*What is needed*
Reproduce, from the lines below, exactly the stretch that begins at the line containing "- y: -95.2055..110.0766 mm" and ends at the line containing "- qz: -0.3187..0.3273", both included.

Source records:
↓↓↓

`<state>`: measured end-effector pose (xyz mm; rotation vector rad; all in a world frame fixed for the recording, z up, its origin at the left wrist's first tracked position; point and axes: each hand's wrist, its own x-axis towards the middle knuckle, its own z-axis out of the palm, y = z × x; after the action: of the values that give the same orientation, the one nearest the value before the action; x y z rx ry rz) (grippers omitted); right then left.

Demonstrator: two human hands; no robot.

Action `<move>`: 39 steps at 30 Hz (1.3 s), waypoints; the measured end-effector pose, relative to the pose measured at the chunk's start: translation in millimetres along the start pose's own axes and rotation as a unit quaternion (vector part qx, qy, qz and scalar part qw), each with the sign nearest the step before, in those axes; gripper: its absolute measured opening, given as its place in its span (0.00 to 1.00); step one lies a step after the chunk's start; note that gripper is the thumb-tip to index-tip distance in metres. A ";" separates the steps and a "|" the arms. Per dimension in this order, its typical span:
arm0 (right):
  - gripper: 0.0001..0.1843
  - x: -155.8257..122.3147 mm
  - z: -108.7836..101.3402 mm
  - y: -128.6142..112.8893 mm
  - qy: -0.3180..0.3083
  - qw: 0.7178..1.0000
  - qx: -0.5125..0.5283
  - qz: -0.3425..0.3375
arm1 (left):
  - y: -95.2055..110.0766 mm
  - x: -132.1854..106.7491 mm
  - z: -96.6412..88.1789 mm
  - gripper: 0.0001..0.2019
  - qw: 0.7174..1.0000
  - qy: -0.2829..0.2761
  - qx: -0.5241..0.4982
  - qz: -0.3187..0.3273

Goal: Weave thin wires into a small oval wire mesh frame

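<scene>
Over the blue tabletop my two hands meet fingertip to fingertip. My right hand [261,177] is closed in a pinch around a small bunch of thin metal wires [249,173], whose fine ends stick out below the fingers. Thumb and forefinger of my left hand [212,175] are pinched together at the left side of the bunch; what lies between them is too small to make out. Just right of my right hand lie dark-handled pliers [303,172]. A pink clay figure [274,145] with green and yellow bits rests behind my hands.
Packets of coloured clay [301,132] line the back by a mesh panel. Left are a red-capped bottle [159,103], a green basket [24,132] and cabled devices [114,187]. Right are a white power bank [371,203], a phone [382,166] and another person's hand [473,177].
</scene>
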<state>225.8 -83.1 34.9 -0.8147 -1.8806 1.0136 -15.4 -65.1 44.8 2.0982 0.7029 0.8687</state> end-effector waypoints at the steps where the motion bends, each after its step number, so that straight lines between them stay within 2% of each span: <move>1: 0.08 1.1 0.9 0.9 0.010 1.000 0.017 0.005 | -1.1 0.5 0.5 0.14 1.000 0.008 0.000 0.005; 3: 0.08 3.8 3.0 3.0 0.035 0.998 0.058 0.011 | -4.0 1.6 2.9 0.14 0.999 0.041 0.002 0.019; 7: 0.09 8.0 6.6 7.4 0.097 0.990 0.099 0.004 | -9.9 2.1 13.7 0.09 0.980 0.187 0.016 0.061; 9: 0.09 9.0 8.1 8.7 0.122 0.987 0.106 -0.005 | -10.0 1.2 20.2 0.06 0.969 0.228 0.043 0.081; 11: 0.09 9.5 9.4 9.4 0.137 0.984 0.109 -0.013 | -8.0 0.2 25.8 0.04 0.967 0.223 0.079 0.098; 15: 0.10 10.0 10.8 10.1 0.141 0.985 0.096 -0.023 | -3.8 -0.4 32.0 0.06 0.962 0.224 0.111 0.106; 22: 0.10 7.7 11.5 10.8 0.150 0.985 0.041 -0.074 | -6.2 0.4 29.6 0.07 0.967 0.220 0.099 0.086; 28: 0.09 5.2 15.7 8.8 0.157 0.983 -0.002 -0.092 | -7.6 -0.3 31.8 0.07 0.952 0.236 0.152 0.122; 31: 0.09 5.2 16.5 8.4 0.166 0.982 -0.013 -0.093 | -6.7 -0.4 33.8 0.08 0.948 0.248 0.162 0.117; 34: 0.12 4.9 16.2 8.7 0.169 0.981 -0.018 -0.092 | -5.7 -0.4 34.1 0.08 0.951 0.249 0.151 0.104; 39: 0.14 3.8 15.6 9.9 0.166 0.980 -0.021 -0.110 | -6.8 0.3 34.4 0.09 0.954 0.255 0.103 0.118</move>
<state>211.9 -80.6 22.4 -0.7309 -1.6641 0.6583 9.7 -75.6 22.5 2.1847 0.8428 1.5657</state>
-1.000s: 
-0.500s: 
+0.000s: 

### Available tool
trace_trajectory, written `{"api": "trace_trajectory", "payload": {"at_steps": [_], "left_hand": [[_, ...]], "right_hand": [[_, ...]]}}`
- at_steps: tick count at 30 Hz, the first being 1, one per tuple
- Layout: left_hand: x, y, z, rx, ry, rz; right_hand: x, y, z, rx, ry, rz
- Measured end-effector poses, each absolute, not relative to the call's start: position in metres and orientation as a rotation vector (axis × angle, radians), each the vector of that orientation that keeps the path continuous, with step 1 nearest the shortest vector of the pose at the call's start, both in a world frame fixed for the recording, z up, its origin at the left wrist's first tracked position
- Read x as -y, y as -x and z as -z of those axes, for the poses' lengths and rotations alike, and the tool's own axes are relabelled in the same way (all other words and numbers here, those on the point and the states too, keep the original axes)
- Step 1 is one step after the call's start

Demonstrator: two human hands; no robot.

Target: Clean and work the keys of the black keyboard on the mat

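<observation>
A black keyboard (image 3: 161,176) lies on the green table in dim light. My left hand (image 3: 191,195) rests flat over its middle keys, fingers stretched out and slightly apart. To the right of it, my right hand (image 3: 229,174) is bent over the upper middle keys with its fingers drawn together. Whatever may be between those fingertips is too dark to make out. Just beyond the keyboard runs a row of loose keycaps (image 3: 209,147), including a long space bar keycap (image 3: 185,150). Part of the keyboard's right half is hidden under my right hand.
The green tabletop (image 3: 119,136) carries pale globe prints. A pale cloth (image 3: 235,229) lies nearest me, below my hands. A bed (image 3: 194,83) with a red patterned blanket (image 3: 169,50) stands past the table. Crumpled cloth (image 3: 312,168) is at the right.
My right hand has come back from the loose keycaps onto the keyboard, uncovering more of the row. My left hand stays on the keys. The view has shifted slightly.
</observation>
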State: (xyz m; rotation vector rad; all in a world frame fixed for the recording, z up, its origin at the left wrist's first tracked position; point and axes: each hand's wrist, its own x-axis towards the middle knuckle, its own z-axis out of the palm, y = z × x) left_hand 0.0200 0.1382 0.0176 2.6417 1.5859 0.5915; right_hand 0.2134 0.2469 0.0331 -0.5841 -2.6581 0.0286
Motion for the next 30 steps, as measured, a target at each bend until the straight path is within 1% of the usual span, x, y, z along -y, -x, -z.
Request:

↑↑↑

*Answer section*
  - y: -95.2055..110.0766 mm
  - x: -132.1854..106.7491 mm
  - z: -96.6412..88.1789 mm
  - gripper: 0.0001..0.2019
  - qw: 0.7174..1.0000
  - qy: -0.2829..0.2761
  - qx: -0.5241..0.4982
  - qz: -0.3187..0.3273

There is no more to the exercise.